- _Task prompt_
Pull out every line in the data that has the string "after" in it.

- _Given material_
--- --- ---

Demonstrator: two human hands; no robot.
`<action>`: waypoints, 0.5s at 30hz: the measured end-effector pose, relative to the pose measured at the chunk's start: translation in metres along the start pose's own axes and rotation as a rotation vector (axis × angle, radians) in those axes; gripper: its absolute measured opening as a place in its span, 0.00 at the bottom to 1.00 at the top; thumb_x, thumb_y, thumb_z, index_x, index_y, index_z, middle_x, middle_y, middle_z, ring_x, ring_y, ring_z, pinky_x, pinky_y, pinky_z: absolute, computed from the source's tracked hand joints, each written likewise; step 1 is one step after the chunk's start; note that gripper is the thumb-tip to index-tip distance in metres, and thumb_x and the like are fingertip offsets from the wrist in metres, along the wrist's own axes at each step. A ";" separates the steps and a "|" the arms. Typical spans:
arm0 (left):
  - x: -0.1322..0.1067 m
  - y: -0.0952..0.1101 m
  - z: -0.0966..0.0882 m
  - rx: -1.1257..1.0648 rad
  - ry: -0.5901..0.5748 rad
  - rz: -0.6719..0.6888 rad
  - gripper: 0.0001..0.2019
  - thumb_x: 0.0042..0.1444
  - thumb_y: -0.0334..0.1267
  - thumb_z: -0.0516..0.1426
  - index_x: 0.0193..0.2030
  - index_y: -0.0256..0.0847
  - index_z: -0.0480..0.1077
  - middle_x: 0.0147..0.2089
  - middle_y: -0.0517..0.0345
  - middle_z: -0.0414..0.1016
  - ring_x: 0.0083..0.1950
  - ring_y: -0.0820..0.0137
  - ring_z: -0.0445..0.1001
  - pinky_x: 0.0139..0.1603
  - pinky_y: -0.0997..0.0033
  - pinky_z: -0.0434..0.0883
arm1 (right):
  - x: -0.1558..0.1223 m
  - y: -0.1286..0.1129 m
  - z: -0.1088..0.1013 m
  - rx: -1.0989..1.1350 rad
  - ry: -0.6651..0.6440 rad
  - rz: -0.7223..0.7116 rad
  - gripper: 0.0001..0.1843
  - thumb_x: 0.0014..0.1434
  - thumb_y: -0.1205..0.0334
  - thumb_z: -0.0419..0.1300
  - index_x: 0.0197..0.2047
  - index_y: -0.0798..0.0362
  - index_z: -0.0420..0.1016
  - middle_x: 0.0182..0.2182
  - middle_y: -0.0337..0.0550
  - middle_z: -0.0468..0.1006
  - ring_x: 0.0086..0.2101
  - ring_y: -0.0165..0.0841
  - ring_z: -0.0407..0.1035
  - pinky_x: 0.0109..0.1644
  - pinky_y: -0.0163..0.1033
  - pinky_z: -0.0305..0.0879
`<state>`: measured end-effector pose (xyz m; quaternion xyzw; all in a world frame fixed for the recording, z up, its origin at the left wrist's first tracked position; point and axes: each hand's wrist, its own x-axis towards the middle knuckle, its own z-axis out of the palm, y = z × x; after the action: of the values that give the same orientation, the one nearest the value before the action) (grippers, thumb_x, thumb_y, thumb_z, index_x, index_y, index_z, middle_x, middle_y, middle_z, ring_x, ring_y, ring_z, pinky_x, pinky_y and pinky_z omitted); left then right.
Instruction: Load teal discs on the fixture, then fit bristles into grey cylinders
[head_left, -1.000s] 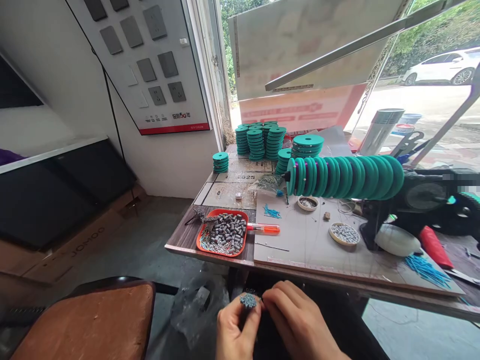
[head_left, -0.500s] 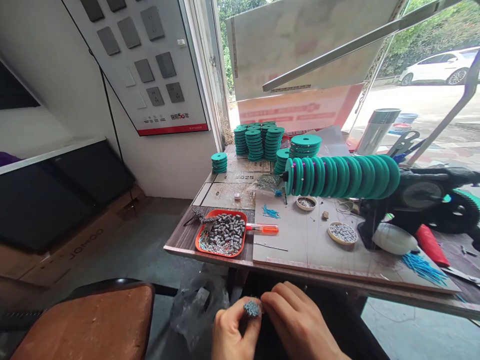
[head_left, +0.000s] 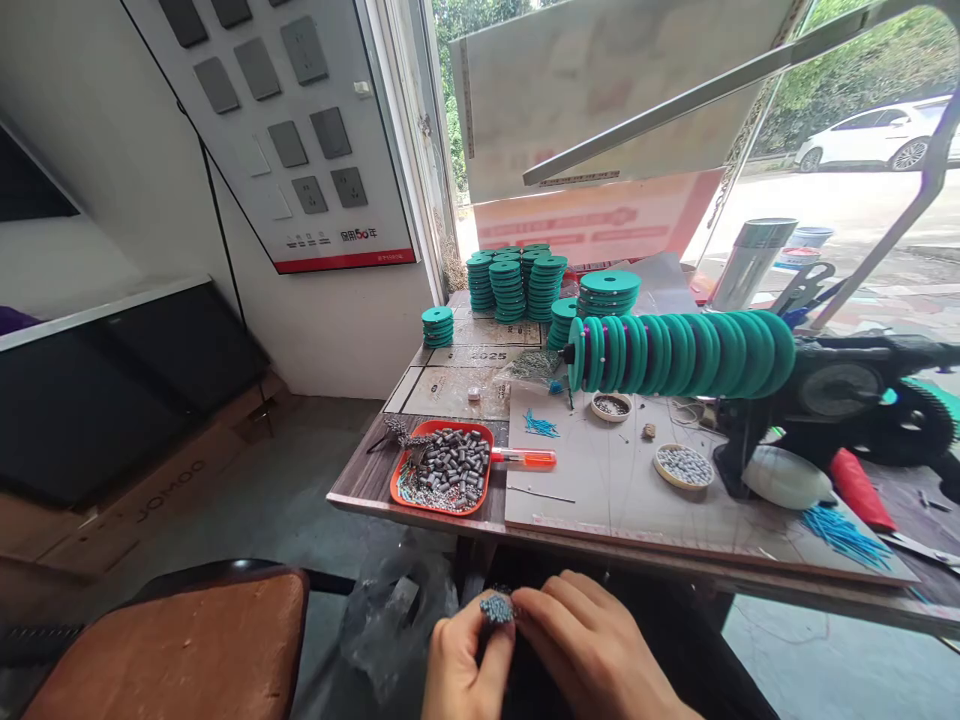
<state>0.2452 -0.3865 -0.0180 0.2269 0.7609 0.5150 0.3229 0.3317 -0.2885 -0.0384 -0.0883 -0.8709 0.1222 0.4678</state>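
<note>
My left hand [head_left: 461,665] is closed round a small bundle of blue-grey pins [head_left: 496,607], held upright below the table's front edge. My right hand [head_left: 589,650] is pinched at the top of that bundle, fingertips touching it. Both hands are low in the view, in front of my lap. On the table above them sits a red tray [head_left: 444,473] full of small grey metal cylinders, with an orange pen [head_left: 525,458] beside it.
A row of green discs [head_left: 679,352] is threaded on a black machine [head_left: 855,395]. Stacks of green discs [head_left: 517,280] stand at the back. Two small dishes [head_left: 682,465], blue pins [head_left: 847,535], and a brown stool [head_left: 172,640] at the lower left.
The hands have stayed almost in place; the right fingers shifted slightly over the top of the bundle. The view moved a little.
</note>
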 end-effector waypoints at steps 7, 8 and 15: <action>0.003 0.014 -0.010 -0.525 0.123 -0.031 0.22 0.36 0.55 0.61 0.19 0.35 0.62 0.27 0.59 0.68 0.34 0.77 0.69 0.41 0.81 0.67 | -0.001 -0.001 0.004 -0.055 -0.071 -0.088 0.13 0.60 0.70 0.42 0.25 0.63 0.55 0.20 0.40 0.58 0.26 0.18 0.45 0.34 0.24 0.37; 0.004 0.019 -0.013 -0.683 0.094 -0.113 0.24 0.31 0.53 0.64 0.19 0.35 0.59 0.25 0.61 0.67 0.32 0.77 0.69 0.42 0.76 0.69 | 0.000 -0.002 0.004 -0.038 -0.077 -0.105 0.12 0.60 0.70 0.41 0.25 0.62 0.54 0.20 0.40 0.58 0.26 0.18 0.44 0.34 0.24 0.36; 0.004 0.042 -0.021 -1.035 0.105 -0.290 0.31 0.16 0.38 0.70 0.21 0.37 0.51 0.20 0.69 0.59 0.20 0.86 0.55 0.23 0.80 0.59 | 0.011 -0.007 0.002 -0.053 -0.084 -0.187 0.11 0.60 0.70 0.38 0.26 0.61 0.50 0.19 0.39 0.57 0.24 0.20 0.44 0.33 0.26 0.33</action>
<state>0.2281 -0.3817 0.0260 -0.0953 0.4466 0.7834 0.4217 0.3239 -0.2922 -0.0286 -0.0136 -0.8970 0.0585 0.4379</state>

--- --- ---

- _Answer space_
`<action>`: waypoints, 0.5s at 30hz: the measured end-effector pose, relative to the pose measured at the chunk's start: translation in metres along the start pose's own axes and rotation as a rotation vector (axis × angle, radians) in those axes; gripper: its absolute measured opening as a place in its span, 0.00 at the bottom to 1.00 at the top; thumb_x, thumb_y, thumb_z, index_x, index_y, index_z, middle_x, middle_y, middle_z, ring_x, ring_y, ring_z, pinky_x, pinky_y, pinky_z: absolute, computed from the source's tracked hand joints, each written likewise; step 1 is one step after the chunk's start; note that gripper is the thumb-tip to index-tip distance in metres, and thumb_x and the like are fingertip offsets from the wrist in metres, along the wrist's own axes at each step. A ";" separates the steps and a "|" the arms. Typical spans:
`<state>`: measured end-effector pose (xyz m; quaternion xyzw; all in a world frame fixed for the recording, z up, its origin at the left wrist's first tracked position; point and axes: each hand's wrist, its own x-axis towards the middle knuckle, its own z-axis out of the palm, y = z × x; after the action: of the values that give the same orientation, the one nearest the value before the action) (grippers, thumb_x, thumb_y, thumb_z, index_x, index_y, index_z, middle_x, middle_y, middle_z, ring_x, ring_y, ring_z, pinky_x, pinky_y and pinky_z omitted); left then right.

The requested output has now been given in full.